If there are things in your life that need to be accomplished, then you should probably not read this book, because nothing will get done. However, I did not let that deter me! This is an engrossing and disturbing tale about the systematic murders of members of the Osage tribe for their oil headrights and the money that came with them in the 1920’s. In conjunction, Grann shows how the case to solve the crimes also helped establish the FBI. He brings all of the players in this little known part of American history to life and conveys the immediacy of the fear that gripped the Osage community and the federal agents that investigated the crimes. I had a hard time putting the book down; it had the pace of a crime thriller with its twists and turns, and I learned a lot from it.

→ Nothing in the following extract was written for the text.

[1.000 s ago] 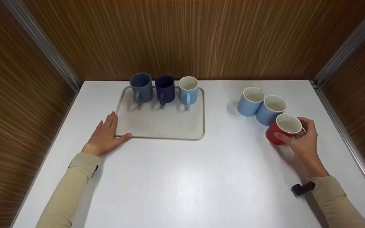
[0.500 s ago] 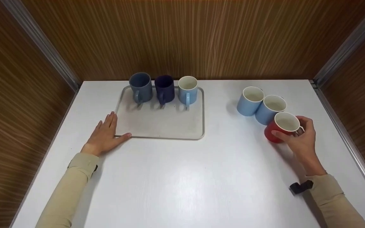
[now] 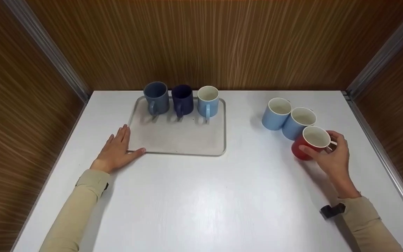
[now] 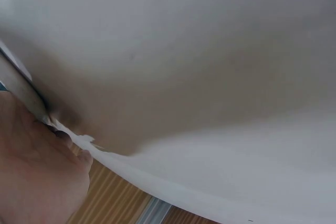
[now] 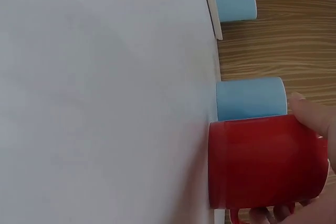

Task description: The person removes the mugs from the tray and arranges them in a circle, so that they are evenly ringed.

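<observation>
My right hand [image 3: 332, 159] grips a red mug [image 3: 300, 148] with a white inside, thumb on its near side and fingers around by the handle. In the right wrist view the red mug [image 5: 265, 163] stands upright on the table, my thumb at its rim. Beside it is a light blue mug [image 3: 293, 127], and a second light blue mug [image 3: 274, 119] adjoins that one. My left hand [image 3: 114, 152] lies flat with spread fingers at the left edge and near corner of a grey tray [image 3: 177, 138]; the left wrist view shows the hand [image 4: 39, 166] against the tray's rim.
Along the tray's back edge stand a grey-blue mug [image 3: 161, 99], a dark navy mug [image 3: 186, 101] and a light blue mug [image 3: 212, 106], handles toward me. Wood-patterned panels [image 3: 201, 42] enclose the white table [image 3: 194, 196] at the back and sides.
The red mug and my right hand have shifted slightly left, close against the middle light blue mug. My left hand and the tray have not moved.
</observation>
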The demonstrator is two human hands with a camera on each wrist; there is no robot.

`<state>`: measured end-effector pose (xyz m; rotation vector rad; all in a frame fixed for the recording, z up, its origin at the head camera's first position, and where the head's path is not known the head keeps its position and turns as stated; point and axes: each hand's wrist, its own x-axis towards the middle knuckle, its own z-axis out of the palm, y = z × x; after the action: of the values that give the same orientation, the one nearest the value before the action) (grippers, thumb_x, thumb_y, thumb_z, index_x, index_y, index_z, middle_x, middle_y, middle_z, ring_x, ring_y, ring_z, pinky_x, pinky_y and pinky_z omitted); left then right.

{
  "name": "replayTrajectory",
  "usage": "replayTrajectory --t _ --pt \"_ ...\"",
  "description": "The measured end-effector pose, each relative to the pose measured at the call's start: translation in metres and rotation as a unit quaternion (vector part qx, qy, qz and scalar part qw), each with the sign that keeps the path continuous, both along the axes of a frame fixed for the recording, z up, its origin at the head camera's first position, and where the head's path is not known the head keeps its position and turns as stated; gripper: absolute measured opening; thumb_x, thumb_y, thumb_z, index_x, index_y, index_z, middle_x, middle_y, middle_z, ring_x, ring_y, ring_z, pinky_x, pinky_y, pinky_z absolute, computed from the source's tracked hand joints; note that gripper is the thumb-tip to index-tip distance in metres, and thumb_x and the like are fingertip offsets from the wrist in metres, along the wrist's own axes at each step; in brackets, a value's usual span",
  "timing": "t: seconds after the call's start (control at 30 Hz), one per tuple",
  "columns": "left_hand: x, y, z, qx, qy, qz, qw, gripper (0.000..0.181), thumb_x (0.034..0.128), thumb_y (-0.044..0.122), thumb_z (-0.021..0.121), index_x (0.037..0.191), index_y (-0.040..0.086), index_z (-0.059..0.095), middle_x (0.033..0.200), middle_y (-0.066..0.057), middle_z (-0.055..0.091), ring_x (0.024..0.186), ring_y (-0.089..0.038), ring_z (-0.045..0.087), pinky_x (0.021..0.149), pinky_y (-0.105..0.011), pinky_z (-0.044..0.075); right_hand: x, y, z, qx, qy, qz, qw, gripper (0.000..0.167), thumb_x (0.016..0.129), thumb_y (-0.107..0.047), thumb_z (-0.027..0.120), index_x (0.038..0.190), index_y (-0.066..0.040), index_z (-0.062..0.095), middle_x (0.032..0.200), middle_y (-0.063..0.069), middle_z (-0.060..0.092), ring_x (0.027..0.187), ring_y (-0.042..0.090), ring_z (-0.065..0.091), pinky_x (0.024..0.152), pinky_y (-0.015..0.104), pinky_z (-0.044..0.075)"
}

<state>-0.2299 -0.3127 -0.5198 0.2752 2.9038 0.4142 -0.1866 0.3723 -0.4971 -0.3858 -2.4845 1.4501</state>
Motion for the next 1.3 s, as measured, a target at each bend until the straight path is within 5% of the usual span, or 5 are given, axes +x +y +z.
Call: replayTrajectory --t 0.17,0.3,0.63,1.0,1.3 --pt "0.000 0.000 0.000 0.000 -0.005 0.001 1.0000 0.118 0.0995 0.082 0.043 0.168 -0.005 0.002 0.179 -0.024 -0.004 0.166 -0.043 -0.001 0.135 -0.060 0.001 0.002 -0.002 0.007 0.048 0.007 -0.032 0.9983 0.088 0.087 -0.032 0.091 0.158 -0.010 0.043 0.149 0.013 0.043 0.141 0.030 0.050 0.121 0.045 0.048" --pt "-0.001 0.001 0.000 -0.002 -0.006 0.001 1.0000 0.119 0.0993 0.083 0.042 0.169 -0.005 0.001 0.179 -0.024 -0.004 0.167 -0.042 -0.001 0.135 -0.060 0.001 0.001 -0.005 0.019 0.096 0.063 -0.034 0.9928 0.084 0.085 -0.029 0.091 0.154 -0.010 0.049 0.146 0.013 0.049 0.136 0.026 0.049 0.116 0.039 0.045" --pt "-0.001 0.001 -0.001 -0.003 -0.004 0.003 1.0000 0.120 0.0986 0.084 0.042 0.169 -0.004 0.000 0.179 -0.023 -0.005 0.167 -0.041 -0.001 0.135 -0.059 0.002 -0.022 -0.037 0.049 0.128 0.204 0.053 0.9691 0.077 0.078 -0.016 0.095 0.142 0.002 0.057 0.137 0.022 0.058 0.125 0.023 0.053 0.100 0.018 0.039" --pt "-0.001 -0.001 -0.005 -0.008 0.002 0.006 0.9999 0.120 0.0982 0.084 0.042 0.169 -0.005 0.001 0.179 -0.022 -0.004 0.167 -0.040 0.000 0.136 -0.058 0.002 -0.061 -0.096 0.068 0.109 0.231 0.147 0.9555 0.081 0.076 -0.022 0.098 0.142 0.001 0.058 0.139 0.020 0.061 0.126 0.038 0.059 0.106 0.059 0.047" --pt "-0.002 0.000 -0.007 -0.008 0.003 0.006 0.9999 0.120 0.0980 0.085 0.041 0.169 -0.004 0.001 0.179 -0.021 -0.004 0.167 -0.039 -0.001 0.136 -0.057 0.002 -0.097 -0.148 0.067 0.097 0.221 0.192 0.9513 0.086 0.075 -0.029 0.098 0.144 0.000 0.056 0.140 0.022 0.060 0.127 0.037 0.060 0.106 0.054 0.047"
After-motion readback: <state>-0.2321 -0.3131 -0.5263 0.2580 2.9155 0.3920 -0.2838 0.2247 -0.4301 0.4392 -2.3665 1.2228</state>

For one, I did not know that the Osage had so much money– they were fantastically wealthy, and I did not know how much the government limited their rights to spend their own money. They were made to be wards under white guardianship, and this made them vulnerable to abuse and exploitation. The extent of the crimes against them took my breath away.
As I read this book, I felt the frustration I often feel when I read historical works: that history does not stay in the past. We like to think that the racist ideals that lead white people to brazenly commit orchestrated crimes against people of a different race are over, but as white nationalists continue to have a louder voice in this country, the attitudes that lead those to kill the Osage because they thought they were inferior still prevail. I know this is not a profound thought; we just need to turn on the news to see it is so. Sometimes I think some people think that such incidents are discrete and isolated, executed by one person at a time. Grann reveals how much of the abuse was supported by laws and many of the white community working together against the Osage. Racism of the past and racism today are not just result of people’s attitudes, but the result of the laws, policies, and codes we have in place to keep people “in their place”. People can never truly be free if the system works against them. I read a one-star review of this book (not on Goodreads), and the reviewer cited the book as something people on the Left would gobble up and criticized Grann for not providing enough “context” and for applying today’s values on the past. One might conclude that this reader thinks that racism and discrimination was/is okay and it’s only part of the Leftist agenda that it’s now wrong to kill and exploit others. This review dispirited me as we like to think (or I like to, anyway) that if we confront people with documented facts and human stories that they will understand, but some do not want to understand. They are some of those who keep history present.